Capita spesso che domini con pageRank elevato dovuto a molti backlink ottenuti magari spontaneamente nel corso degli anni scadano e per varie ragioni non vengano rinnovati dal loro proprietario. Niente paura, ci sono decine di volenterosi webmaster che non aspettano altro! Il dominio abbandonato viene immediatamente rilevato da uno di questi ed utilizzato per creare un sito, magari con contenuti completamente diversi, ma che può contare fin dall’inizio sul pageRank dovuto ai link che altri webmaster avevano deciso di far puntare verso il vecchio sito.

Questo fa sì che nelle serp (le pagine dei risultati dei motori di ricerca) si possano trovare, e anche molto ben posizionati, siti web che hanno ben poco a che vedere con la ricerca eseguita, almeno finchè i loro backlink non vengono eliminati dai webmaster degli altri siti che si accorgono del cambiamento, e non è neppure scontato che questo succeda.
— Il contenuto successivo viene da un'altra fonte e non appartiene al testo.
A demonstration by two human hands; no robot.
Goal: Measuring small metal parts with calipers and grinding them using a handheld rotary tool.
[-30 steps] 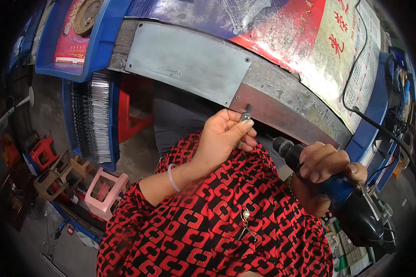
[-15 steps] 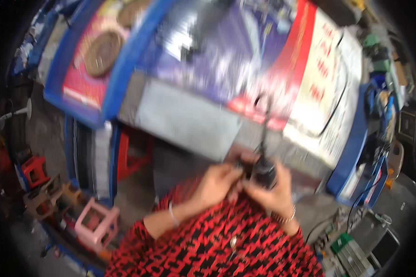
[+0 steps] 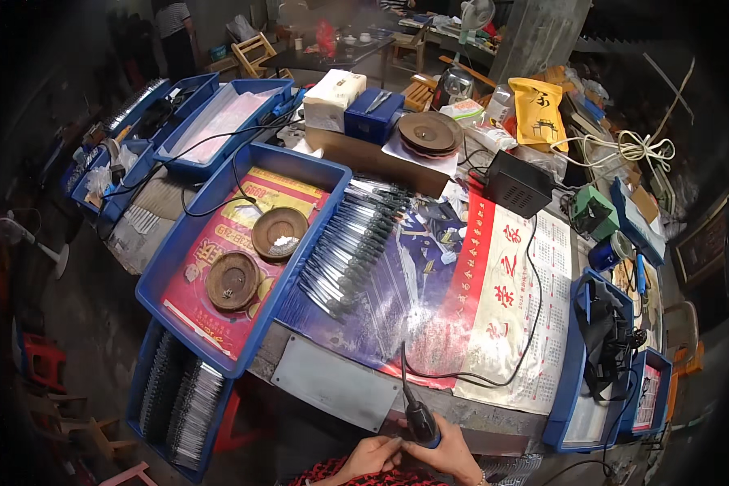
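Clamped in our right hand (image 3: 449,454), the black-and-blue, cylindrical corded power tool (image 3: 421,424) sits at the worn grey bench (image 3: 494,419)'s near edge, beside our left hand (image 3: 371,458), whose hold we cannot tell.

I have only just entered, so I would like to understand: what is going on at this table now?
A person at the table's edge holds a dark, corded hand tool in the right hand. The left hand is close beside it, fingers curled; whether it holds something is hidden. Beyond, slim metal pieces with dark ends lie in a row beside a blue tray, which holds two round brown dishes with small parts in them.
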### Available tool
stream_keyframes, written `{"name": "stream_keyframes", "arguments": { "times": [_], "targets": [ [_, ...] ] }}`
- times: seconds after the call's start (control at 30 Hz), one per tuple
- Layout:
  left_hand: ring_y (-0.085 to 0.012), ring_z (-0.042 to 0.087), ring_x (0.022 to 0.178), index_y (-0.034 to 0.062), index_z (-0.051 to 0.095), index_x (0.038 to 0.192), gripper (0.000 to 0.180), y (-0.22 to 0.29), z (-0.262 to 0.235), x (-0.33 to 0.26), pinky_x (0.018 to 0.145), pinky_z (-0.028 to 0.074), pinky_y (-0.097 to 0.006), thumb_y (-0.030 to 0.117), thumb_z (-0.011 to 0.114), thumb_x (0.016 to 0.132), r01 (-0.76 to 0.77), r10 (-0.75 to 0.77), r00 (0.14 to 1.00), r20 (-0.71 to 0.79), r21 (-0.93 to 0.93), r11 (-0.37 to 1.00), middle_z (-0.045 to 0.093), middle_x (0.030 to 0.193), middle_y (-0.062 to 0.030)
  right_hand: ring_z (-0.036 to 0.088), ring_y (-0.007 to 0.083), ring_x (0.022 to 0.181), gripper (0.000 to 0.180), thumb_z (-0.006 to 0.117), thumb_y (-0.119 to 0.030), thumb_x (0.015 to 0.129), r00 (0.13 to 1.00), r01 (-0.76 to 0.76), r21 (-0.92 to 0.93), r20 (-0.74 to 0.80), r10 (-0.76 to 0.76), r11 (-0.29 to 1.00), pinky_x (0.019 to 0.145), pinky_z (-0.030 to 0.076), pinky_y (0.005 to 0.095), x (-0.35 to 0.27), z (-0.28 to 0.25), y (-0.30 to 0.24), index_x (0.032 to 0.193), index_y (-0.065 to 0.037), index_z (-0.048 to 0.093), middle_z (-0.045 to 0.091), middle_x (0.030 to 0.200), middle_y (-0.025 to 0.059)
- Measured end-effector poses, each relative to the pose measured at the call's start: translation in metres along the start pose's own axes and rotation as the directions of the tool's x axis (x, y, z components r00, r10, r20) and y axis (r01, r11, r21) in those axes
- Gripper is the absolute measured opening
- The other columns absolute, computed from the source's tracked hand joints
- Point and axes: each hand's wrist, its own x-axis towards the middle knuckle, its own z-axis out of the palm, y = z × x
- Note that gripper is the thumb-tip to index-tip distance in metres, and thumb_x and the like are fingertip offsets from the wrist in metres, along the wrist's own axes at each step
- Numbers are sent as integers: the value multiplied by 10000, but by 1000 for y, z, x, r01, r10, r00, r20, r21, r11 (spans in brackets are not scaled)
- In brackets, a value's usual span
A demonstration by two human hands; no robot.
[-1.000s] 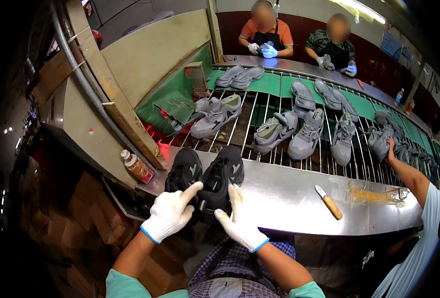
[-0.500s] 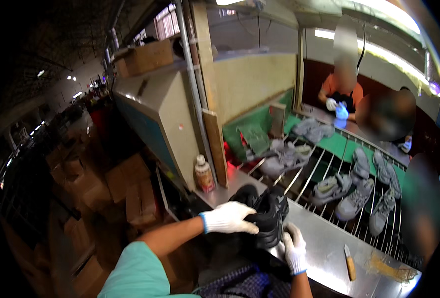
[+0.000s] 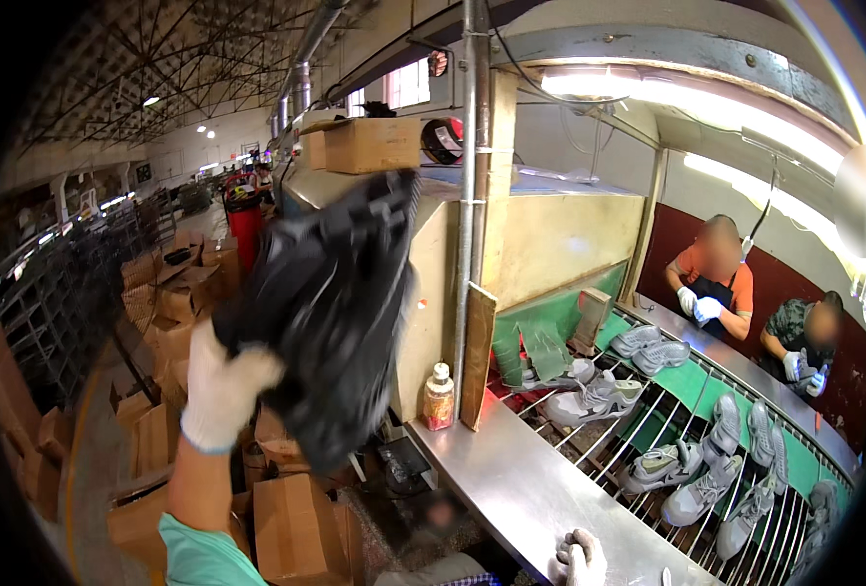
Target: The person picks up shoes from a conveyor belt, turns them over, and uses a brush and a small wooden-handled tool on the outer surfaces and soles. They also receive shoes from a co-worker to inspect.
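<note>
A pair of black shoes (image 3: 340,322), smeared by motion, is held up at the left, well above the floor. My left hand (image 3: 223,381), in a white knitted glove, grips the pair from its near left side. At the bottom, my gloved right hand (image 3: 581,559) rests at the near edge of the bare metal bench (image 3: 540,479). Its fingers are loosely bent and apart, with nothing seen in them. Just right of it, a knife's blade tip (image 3: 665,577) shows at the picture's lower edge.
Several grey shoes (image 3: 703,490) stand on a wire rack over a green belt (image 3: 669,285). A bottle (image 3: 439,398) stands by a wooden board (image 3: 478,356). Cardboard boxes (image 3: 296,527) crowd the floor at left. Two people in gloves (image 3: 708,311) work across the rack.
My left hand has lifted the black shoes off the bench and swung them up and left. My right hand has let go of them and stays at the bench. The view has turned left.
</note>
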Motion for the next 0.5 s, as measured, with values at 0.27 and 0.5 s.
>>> {"name": "stream_keyframes", "arguments": {
  "times": [0.27,0.5],
  "targets": [
    [-438,677,1174,23,704,1299,551,-35,32,282,1026,535,-500,308,819,842,-545,367,820,440,796,263,716,1235,-261,673,152,873,334,560,-201,1112,997,4,-79,-82,-11,997,703,577,276,-8,36,-33,1400,-43,627,719,1135,103],
    [-439,687,1154,56,722,1302,468,-126,191,398,1003,549,-536,47,618,846,-641,340,748,570,754,146,733,1218,-241,667,253,1169,385,673,-41,1000,924,240,-403,-183,-335,883,1043,555,370,1,-15,50,1381,-37,625,646,1324,156]
  ]
}}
Google nel suo brevetto relativo ai dati storici dice chiaramente che il cambiamento del testo di un link che punta ad un documento è un segnale per identificare un aggiornamento del documento stesso. In questo caso visto che il link è stato mantenuto e addirittura aggiornato ne verrà sicuramente rinnovata la “freschezza”, conformemente a quanto viene dichiarato nella sezione del documento riguardante i criteri basati sui link.
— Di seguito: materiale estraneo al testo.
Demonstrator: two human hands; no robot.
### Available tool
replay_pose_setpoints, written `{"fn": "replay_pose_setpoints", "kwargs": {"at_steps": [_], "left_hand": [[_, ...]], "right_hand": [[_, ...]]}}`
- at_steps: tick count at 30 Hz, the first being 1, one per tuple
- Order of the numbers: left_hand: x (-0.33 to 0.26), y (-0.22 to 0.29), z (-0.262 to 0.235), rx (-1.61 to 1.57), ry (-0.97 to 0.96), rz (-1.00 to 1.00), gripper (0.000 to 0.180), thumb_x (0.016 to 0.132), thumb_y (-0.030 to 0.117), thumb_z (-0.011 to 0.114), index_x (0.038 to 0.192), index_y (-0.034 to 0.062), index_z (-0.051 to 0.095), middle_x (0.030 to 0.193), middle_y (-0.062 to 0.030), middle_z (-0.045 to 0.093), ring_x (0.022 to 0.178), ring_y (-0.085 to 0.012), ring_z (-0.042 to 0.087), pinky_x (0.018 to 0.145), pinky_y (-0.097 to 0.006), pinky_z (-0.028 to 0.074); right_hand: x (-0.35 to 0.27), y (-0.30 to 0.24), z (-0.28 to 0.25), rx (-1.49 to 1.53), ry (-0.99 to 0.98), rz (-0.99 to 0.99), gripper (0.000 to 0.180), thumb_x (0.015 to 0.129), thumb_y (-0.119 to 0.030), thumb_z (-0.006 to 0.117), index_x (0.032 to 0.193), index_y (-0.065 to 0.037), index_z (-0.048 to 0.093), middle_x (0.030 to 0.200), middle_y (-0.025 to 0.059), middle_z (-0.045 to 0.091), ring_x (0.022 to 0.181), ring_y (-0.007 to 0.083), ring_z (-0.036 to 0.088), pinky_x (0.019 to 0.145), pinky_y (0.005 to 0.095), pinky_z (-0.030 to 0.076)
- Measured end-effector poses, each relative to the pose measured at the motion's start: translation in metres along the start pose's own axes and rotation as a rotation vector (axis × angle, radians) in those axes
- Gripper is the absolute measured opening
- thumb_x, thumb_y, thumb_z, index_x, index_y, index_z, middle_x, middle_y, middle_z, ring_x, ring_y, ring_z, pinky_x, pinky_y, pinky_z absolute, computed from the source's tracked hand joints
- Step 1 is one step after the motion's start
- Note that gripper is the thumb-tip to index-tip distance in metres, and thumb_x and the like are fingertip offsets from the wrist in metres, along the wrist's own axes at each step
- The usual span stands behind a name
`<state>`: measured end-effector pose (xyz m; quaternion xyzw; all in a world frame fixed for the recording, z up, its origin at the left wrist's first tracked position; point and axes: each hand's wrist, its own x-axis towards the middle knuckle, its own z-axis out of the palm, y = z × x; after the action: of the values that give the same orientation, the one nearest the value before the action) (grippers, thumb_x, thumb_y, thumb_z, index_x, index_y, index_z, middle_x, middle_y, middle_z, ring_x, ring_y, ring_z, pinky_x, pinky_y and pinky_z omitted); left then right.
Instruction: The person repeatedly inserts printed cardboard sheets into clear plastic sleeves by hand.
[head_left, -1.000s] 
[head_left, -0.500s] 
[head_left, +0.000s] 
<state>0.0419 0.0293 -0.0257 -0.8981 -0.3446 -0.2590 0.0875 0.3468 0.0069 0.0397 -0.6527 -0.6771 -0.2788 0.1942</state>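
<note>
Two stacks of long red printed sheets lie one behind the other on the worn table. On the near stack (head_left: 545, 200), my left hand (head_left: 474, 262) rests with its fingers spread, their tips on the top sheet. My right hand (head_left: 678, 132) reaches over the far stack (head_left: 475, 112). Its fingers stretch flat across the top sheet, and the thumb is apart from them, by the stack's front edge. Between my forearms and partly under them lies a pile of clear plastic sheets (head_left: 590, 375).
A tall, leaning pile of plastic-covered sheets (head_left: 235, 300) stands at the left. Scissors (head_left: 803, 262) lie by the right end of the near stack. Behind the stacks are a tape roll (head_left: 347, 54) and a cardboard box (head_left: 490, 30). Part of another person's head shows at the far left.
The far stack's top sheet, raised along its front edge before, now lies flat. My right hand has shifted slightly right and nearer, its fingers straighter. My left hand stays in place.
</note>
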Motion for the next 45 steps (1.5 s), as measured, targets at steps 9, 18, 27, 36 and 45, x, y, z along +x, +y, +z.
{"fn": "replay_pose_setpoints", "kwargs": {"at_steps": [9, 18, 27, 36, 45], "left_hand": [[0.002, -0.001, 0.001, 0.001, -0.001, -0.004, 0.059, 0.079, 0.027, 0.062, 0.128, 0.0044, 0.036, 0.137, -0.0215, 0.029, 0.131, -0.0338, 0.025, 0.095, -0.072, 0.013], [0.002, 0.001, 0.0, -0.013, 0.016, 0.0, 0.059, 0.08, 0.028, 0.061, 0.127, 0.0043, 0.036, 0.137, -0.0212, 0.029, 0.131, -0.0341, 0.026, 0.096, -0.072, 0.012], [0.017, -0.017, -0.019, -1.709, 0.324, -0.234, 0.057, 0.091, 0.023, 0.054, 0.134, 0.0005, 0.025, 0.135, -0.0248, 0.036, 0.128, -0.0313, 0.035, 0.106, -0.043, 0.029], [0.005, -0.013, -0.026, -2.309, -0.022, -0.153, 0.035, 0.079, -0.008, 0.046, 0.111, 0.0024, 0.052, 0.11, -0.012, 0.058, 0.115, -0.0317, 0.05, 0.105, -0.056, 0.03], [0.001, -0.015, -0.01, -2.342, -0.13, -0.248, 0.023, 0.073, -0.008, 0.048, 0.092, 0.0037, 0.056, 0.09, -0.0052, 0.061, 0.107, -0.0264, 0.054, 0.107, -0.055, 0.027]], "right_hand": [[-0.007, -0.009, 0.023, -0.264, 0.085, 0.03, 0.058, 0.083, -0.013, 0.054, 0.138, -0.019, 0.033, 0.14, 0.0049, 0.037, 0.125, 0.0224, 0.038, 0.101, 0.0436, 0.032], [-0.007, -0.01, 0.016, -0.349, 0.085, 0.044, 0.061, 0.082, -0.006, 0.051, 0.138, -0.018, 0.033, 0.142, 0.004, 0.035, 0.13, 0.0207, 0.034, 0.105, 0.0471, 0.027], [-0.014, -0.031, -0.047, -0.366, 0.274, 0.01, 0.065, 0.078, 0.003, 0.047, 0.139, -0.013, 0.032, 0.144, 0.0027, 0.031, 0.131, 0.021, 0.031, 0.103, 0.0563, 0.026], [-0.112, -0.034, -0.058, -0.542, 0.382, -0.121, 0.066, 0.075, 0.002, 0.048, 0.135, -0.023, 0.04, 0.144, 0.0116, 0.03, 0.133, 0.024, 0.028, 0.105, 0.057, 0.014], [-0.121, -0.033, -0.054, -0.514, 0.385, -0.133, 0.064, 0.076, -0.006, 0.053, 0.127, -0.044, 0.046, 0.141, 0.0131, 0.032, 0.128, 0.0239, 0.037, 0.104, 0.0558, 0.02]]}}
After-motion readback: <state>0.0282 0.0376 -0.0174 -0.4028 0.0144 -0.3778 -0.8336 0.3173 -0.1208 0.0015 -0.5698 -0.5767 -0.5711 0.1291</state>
Ovviamente vale anche il discorso inverso: se un documento subisce un aggiornamento rilevante ed i suoi backlink vengono lasciati inalterati o vengono aggiornati anch’essi siamo ancora in una situazione in cui la “freschezza” del documento e dei link vengono aggiornate.

Se invece Google dovesse rilevare che l’argomento principale del documento è cambiato, cosa che è possibile fare attraverso algoritmi di estrazione/distillazione del topic, potrebbe ritenere di trovarsi di fronte ad un tentativo di SPAM del tipo sopra indicato e decidere di ignorare i backlink che puntano al documento e tutti i dati storici che erano stati collegati ad esso fino al momento del cambiamento.